Contrario al imaginario dantesco que Sid tenía de La Jauría, descubrió que en realidad los chicos hacían cosas bastante inofensivas, incluso absurdas; por ejemplo, cultivaban zanahorias, papas, regaban las enredaderas que abrían agujeros en las paredes de la casa y tenían un huerto con una estampilla de Kurt Cobain envuelta en manillas de tela y corales. «El tipo tenía sueños con forma de perejil», eso le dijo Funk. Se consumía solo lo que se sembraba, esa era la filosofía. Sin embargo, muchos de los chicos traían comida instantánea y chucherías que compraban en malls de gasolineras cuando iban a mendigar en los semáforos por la mañana. Eran una secta pacifista que se autocensuraba, consciente del daño que podían cometer si vivían como la sociedad lo dicta.

En las tardes limpiaban la casa, recogían la basura de los cigarrillos y buscaban leña para hacer algún caldo con verduras. Sid no hablaba con nadie cuando se sentaba a la mesa improvisada de estilo japonés que se caía a pedazos, pero todos lo miraban fijo con las bocas llenas y los ojos rojos. Él les sonreía, por supuesto, lo que menos deseaba era armar pleito con esa bola de hippies pero en el fondo de su corazón no hallaba espacio para su odio. El lugar estaba plagado de una tranquilidad enfermiza, lo máximo que podía ocurrir era que una vaca agujereara la cerca del terreno y se cagara sobre las cebollas. De resto, todos fumaban opio y tabaco y se sentaban a hablar de poesía, de la inexistencia de Jesucristo y del dolor de culo que significaba la monogamia, durante horas. Pero del arte de odiar, de esa enemistad entre el alma y el cuerpo no se hablaba, Sid debía tragarse su bilis mirando el paisaje, esos arbolitos con las hojas mascadas por las hormigas y los marcos de las ventanas sucios con caca de lagartija. Nada más.

Para tener donde dormir, La Jauría le dio un cuarto pequeño. No era más que una habitación del tamaño de una caja de fósforos húmedos que parecía una cámara de contención porque todo el tiempo hacía calor y los olores se filtraban hasta alcanzarlo, acostado en la cama bocabajo, con el pelo pegado a la frente y sin conciliar el sueño. El desayuno siempre era el mismo, yogurt orgánico y almendras. Nunca antes Sid había deseado acabar con todo en su mísera vida. Lamía la cuchara varias veces hasta desaparecer el engrudo blanco por el simple deseo de no verlo nunca más, y luego escupía las almendras tras haberlas masticado solo tres veces. Ni una más.

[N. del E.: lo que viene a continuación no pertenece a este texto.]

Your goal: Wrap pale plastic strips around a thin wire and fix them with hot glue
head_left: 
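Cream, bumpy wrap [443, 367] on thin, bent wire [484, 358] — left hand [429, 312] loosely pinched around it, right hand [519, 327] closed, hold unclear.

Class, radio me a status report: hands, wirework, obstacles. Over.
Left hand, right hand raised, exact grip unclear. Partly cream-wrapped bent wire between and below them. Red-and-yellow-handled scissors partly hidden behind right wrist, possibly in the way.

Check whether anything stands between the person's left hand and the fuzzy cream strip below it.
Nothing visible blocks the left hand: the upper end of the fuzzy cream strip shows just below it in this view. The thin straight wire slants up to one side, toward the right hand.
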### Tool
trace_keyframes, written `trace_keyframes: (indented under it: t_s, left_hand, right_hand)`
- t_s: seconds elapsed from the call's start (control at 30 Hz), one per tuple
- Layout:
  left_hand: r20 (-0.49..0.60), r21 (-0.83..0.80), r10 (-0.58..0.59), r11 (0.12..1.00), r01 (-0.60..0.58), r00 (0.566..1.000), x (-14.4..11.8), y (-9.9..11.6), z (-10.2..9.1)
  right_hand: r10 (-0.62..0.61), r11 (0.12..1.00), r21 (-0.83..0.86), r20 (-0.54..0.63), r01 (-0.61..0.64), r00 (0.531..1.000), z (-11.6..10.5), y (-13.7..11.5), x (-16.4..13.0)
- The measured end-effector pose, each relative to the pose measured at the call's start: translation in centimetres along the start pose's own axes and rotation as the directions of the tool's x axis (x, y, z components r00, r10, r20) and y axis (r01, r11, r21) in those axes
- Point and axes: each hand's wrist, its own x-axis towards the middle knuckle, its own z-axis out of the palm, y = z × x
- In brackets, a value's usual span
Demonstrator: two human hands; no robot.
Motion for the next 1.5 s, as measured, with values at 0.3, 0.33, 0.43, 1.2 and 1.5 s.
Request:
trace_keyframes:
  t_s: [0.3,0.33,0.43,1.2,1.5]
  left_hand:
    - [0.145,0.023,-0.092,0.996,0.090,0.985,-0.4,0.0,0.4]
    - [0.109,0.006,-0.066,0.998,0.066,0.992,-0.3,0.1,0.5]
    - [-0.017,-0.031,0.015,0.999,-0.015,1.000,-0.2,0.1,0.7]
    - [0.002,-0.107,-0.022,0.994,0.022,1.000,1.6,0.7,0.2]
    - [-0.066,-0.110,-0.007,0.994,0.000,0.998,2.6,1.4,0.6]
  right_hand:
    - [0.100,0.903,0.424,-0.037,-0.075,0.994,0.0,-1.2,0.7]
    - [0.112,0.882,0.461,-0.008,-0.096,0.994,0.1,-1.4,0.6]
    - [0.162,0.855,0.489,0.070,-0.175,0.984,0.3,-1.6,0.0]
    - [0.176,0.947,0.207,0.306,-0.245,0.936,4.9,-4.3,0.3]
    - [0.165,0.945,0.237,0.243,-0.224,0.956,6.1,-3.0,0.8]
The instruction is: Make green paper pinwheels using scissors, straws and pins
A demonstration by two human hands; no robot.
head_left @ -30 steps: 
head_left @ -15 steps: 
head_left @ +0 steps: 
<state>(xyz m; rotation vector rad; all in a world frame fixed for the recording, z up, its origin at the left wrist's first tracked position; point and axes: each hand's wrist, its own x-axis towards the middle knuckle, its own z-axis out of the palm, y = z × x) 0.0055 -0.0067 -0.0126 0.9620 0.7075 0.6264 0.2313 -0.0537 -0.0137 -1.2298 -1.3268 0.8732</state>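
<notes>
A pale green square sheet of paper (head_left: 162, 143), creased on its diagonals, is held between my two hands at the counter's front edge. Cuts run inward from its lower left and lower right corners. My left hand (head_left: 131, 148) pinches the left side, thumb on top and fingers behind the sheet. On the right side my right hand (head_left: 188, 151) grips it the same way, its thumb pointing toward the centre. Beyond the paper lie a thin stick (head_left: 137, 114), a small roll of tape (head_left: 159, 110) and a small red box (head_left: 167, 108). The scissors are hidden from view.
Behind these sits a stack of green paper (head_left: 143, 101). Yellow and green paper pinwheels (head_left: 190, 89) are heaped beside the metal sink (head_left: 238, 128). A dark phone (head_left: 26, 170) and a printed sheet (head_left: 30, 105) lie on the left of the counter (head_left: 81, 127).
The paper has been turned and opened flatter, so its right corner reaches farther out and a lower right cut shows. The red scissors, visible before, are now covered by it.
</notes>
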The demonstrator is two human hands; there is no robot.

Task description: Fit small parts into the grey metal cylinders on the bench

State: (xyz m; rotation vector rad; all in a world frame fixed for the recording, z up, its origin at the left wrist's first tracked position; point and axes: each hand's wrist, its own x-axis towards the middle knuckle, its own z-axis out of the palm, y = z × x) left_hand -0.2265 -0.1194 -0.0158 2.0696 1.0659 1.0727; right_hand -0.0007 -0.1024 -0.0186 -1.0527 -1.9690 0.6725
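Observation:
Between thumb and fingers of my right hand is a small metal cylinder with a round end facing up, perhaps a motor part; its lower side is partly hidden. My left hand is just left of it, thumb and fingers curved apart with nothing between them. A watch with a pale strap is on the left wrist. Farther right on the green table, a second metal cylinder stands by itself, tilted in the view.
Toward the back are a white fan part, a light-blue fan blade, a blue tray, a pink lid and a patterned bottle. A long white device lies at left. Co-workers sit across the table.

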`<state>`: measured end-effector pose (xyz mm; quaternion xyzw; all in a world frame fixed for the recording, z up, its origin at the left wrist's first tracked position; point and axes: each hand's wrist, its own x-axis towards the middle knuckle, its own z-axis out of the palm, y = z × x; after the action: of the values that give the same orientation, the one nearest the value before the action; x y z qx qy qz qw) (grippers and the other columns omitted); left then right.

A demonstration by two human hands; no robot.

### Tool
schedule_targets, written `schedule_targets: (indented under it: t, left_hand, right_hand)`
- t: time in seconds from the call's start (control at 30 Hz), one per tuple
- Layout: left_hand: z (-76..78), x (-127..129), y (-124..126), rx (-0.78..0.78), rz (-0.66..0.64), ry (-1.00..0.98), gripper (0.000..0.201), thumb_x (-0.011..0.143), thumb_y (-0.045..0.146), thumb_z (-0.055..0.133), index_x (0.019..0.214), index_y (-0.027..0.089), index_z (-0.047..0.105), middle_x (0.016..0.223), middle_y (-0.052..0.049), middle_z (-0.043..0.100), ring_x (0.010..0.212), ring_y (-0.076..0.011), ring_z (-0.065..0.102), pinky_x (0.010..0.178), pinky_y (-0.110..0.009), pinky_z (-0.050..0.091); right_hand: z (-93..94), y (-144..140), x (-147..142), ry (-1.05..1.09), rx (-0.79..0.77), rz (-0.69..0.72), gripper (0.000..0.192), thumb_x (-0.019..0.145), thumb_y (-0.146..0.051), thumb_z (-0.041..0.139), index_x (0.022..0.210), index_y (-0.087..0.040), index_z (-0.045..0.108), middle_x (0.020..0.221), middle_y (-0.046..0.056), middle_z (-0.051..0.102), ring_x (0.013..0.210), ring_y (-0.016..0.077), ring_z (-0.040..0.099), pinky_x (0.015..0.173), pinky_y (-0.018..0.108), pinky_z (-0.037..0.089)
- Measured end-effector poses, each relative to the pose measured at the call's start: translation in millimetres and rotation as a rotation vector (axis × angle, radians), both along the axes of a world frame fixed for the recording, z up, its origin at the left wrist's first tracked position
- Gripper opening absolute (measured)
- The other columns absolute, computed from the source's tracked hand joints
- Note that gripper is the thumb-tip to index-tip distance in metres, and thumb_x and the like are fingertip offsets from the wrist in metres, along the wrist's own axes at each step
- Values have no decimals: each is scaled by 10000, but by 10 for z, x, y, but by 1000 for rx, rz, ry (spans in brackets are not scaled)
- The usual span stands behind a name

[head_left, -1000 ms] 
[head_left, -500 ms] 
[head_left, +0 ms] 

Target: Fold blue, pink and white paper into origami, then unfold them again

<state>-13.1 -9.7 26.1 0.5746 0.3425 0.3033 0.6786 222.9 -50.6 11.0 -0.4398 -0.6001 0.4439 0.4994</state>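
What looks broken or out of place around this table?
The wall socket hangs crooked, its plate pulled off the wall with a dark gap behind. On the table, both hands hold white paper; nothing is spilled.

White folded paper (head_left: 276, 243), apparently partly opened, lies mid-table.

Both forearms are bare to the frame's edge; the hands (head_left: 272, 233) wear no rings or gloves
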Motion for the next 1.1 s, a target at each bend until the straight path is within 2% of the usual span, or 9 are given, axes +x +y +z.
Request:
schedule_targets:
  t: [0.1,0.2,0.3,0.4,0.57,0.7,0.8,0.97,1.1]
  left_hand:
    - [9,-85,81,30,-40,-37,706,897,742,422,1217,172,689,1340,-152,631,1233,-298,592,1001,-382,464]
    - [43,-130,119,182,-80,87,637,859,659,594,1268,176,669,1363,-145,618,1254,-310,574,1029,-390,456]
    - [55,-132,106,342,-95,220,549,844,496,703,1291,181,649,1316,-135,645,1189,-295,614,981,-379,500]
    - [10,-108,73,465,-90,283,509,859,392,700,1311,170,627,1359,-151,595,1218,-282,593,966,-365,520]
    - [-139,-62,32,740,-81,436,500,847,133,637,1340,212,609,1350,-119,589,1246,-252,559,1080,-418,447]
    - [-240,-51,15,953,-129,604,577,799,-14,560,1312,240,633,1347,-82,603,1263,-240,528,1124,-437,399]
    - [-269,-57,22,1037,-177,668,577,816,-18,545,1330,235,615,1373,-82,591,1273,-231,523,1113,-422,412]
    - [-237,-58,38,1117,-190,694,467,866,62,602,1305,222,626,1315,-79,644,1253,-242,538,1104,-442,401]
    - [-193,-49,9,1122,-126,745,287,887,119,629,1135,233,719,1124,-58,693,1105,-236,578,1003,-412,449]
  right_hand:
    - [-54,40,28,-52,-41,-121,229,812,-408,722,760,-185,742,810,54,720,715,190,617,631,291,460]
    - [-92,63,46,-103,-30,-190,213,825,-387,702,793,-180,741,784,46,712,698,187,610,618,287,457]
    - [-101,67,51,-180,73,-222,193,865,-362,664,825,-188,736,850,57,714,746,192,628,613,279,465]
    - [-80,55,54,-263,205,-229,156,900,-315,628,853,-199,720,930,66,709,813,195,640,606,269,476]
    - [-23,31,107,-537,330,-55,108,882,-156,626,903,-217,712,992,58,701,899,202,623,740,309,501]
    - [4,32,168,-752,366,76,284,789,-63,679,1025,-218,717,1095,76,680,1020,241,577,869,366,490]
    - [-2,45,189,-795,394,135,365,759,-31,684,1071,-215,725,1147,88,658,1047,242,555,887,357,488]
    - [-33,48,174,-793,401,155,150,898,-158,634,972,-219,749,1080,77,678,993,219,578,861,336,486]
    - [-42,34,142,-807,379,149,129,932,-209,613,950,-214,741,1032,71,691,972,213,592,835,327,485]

Todo el tiempo tenía hambre y por obvias razones no podía acostumbrarse a esa dieta porque estaba familiarizado hasta el tuétano con la grasa, con la comida chatarra cuya única función es hacer que te olvides de ti mismo el tiempo suficiente, hacerte sentir que estás cometiendo un rosario de pecados que no vas a poder pagar. Comer con culpa, comer por el placer de autodestruirse. Ese era el único sentido que podía verle a desmembrar animales y hervirlos, luego echarles alguna salsa o meternos en la mitad de dos panes.